June 19 (UPI) — Considerations at OPEC for the loss of Iranian barrels to unilateral U.S. sanctions might have to wait until the fourth quarter, an Oxford analysis read.
The Oxford Institute for Energy Studies published its case study on the Friday meeting for members of the Organization of Petroleum Exporting Countries.
OPEC is halfway through the second year of an effort to drain the surplus in crude oil inventories held by the world’s leading industrialized economies through coordinated production cuts. Oxford’s analysis found oil stocks for members of the Organization for Economic Cooperation and Development in March fell below the five-year average for the first time in four years.

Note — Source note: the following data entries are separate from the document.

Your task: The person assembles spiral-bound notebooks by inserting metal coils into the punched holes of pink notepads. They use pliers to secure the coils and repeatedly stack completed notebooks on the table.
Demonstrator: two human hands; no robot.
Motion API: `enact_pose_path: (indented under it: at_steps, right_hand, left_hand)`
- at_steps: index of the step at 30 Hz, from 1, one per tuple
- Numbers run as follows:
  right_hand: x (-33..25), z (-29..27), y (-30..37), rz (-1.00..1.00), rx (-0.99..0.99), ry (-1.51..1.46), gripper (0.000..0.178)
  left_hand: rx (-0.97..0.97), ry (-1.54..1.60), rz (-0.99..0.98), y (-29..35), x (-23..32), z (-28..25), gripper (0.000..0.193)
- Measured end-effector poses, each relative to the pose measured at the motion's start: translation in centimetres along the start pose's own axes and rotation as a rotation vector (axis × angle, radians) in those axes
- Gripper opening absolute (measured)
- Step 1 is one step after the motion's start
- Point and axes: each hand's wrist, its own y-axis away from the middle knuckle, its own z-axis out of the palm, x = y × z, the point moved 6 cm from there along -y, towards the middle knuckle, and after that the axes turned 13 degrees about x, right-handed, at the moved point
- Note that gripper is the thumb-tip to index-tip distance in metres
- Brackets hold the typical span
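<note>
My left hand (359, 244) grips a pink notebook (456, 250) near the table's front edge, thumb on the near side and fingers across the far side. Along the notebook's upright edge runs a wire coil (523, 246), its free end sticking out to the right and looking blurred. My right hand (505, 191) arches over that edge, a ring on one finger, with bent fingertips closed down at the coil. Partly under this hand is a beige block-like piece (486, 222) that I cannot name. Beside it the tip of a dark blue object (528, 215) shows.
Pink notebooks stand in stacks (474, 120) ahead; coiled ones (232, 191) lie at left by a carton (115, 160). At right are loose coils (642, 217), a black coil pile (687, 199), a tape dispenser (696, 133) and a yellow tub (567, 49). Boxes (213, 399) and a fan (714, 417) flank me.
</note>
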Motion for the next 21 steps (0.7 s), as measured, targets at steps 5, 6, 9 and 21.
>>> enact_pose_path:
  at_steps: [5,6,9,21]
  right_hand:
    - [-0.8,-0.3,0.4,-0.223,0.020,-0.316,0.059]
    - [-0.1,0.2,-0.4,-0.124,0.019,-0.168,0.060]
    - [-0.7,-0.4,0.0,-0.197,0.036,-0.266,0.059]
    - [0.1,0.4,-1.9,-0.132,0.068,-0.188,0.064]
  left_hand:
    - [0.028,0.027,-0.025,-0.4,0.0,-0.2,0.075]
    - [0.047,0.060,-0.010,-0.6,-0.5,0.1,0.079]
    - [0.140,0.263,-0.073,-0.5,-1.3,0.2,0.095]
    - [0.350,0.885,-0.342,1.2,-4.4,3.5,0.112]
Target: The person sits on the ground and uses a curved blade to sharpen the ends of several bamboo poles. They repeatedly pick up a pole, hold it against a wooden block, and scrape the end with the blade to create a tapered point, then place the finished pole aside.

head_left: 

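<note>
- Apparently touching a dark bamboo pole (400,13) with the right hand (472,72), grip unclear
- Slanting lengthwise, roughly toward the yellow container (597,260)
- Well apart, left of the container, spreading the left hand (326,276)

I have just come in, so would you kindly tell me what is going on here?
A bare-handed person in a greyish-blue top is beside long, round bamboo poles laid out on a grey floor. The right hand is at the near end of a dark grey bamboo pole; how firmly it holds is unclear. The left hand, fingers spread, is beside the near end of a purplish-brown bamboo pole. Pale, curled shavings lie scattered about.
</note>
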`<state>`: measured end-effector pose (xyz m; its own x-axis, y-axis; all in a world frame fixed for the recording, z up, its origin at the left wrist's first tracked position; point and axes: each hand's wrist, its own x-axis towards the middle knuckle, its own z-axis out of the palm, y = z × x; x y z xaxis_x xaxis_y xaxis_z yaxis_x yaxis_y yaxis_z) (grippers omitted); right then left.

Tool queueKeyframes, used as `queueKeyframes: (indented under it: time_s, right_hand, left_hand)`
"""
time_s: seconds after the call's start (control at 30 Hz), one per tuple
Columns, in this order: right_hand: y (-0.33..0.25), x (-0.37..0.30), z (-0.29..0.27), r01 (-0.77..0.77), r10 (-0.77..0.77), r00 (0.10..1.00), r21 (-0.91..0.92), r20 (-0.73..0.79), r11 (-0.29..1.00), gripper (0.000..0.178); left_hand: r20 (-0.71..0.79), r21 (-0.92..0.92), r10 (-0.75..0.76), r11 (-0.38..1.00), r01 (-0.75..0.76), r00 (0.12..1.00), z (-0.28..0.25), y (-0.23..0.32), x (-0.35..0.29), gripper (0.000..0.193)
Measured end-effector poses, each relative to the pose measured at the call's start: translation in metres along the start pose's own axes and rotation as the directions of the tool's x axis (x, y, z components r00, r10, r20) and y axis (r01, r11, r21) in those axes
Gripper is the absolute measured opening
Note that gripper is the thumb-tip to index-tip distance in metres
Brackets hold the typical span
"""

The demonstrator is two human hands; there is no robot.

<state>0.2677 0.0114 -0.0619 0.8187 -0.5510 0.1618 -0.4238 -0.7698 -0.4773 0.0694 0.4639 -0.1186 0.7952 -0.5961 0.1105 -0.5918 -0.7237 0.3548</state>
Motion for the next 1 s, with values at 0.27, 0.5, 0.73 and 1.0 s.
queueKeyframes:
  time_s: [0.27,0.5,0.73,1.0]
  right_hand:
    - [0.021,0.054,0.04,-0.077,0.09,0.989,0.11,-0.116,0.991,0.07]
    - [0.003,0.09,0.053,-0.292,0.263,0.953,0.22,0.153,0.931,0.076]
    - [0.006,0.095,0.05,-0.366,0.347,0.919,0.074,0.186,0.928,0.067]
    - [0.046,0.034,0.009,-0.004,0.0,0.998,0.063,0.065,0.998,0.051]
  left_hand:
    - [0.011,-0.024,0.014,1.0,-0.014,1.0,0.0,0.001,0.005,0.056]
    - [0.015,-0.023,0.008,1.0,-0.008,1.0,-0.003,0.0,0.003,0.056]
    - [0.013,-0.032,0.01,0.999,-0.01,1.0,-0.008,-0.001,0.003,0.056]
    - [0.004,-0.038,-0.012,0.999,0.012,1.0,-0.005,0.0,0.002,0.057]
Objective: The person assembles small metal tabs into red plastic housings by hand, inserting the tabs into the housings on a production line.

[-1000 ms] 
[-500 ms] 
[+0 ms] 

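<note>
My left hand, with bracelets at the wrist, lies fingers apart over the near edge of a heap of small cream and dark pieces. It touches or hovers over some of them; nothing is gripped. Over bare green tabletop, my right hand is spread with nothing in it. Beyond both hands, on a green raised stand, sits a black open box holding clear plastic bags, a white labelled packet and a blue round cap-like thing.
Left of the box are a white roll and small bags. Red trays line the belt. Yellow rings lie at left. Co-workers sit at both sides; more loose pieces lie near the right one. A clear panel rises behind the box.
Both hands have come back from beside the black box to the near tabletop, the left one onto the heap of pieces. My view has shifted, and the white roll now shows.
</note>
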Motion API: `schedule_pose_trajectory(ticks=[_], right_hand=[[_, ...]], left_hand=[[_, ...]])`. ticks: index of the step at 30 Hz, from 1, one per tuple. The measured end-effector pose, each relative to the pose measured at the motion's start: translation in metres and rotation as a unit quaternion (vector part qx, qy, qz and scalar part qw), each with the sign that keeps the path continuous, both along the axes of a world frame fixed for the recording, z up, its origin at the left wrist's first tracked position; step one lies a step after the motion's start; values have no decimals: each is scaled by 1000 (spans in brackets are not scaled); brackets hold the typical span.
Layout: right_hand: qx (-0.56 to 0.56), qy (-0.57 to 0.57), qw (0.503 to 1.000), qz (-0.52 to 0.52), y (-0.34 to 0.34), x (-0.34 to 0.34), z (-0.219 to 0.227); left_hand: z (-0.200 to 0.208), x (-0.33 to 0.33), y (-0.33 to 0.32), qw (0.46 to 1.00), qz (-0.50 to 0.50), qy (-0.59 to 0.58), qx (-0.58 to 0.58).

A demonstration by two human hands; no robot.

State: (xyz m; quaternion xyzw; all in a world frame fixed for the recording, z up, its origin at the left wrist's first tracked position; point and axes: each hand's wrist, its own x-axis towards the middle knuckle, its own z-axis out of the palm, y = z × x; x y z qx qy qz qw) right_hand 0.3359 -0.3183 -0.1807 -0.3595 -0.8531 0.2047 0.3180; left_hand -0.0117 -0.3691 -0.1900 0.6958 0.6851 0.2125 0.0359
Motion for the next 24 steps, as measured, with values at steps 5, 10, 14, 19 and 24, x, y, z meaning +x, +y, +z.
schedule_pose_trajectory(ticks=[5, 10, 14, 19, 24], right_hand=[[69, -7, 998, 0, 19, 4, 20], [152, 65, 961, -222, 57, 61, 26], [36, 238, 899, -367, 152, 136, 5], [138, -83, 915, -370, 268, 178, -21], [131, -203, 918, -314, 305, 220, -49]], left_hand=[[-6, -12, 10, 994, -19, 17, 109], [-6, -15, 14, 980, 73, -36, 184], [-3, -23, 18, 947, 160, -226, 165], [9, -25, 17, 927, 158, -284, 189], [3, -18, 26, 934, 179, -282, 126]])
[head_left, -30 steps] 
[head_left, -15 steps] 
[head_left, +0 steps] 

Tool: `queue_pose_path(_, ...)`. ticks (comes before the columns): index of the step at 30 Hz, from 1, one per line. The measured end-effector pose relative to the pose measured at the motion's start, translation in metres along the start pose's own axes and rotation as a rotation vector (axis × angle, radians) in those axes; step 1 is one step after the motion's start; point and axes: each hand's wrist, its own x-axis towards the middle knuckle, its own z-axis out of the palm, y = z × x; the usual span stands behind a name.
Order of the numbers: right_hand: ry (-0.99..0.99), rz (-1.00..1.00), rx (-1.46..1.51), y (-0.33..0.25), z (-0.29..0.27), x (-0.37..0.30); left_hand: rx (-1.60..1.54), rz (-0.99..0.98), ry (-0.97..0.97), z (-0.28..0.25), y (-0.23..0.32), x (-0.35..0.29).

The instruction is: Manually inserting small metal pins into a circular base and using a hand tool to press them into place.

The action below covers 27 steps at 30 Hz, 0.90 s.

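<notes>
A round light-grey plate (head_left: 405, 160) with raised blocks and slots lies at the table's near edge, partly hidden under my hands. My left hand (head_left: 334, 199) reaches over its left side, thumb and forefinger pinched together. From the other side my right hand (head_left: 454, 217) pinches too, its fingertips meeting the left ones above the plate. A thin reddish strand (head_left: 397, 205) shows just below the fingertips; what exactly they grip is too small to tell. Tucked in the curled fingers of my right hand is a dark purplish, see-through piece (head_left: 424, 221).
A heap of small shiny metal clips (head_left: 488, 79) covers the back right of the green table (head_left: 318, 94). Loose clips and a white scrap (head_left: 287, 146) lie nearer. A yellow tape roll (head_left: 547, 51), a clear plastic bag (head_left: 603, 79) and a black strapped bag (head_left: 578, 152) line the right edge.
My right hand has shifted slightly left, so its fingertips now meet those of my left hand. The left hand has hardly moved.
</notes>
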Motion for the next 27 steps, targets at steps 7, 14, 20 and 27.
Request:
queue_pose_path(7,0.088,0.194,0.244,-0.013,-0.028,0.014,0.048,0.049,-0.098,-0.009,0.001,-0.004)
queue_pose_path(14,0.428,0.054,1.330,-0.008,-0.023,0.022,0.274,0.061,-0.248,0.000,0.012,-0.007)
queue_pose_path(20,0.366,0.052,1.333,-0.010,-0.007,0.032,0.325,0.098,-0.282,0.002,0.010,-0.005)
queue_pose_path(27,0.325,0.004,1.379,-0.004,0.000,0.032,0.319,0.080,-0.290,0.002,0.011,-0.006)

The surplus helped drag crude oil prices below $30 per barrel in early 2016. Higher oil prices, geopolitical concerns and global trade disputes all add up to broad-based economic concerns. With global oil stocks shrinking, there’s little capacity for any shocks.
In May, however, U.S. President Donald Trump pulled his country out of the U.N.-backed nuclear agreement that extended sanctions relief for Iran’s oil sector. That means the potential loss of an additional 1 million barrels per day from Iran.
“While it is not yet clear what will be the exact size of the potential loss of Iranian barrels, the refusal of most of the countries importing Iranian oil today to take part in the unilateral U.S. sanctions implies that the lost volumes will be below the 1.4 million bpd decline caused by sanctions in 2012 with many estimating a loss of between 350,000 bpd and 500,000 bpd,” the report read.
European parties to the agreement have been working on measures that could protect their countries working in the Iranian energy sector. Currency swaps and a China undeterred by U.S. sanctions could offer additional buffers.
Iranian Oil Minister Bijan Zangeneh has pointed to Article 2 of the OPEC statute that states that regard should be given “at all times” to the interests of oil producing nations in terms of steady income and a regular supply of oil for consuming nations. Considering Trump’s decision set a 180-day clock ticking as of May 8, Oxford said OPEC might not act yet on Iran.
“Considering that there is a three to six months wind-down period before the U.S. sanctions are fully reinstated, there is little expectation of immediate big losses of Iranian barrels,” the report read. “This may provide OPEC with some flexibility to avoid dealing with the Iranian sanctions in its upcoming meeting and move any discussions on the matter to its November 2018 meeting which is closer to the end of the 180-days wind down period.”
Oxford’s report, published Monday, call for a “cautious approach” with OPEC increasing production only gradually ahead of its year-end meeting in November.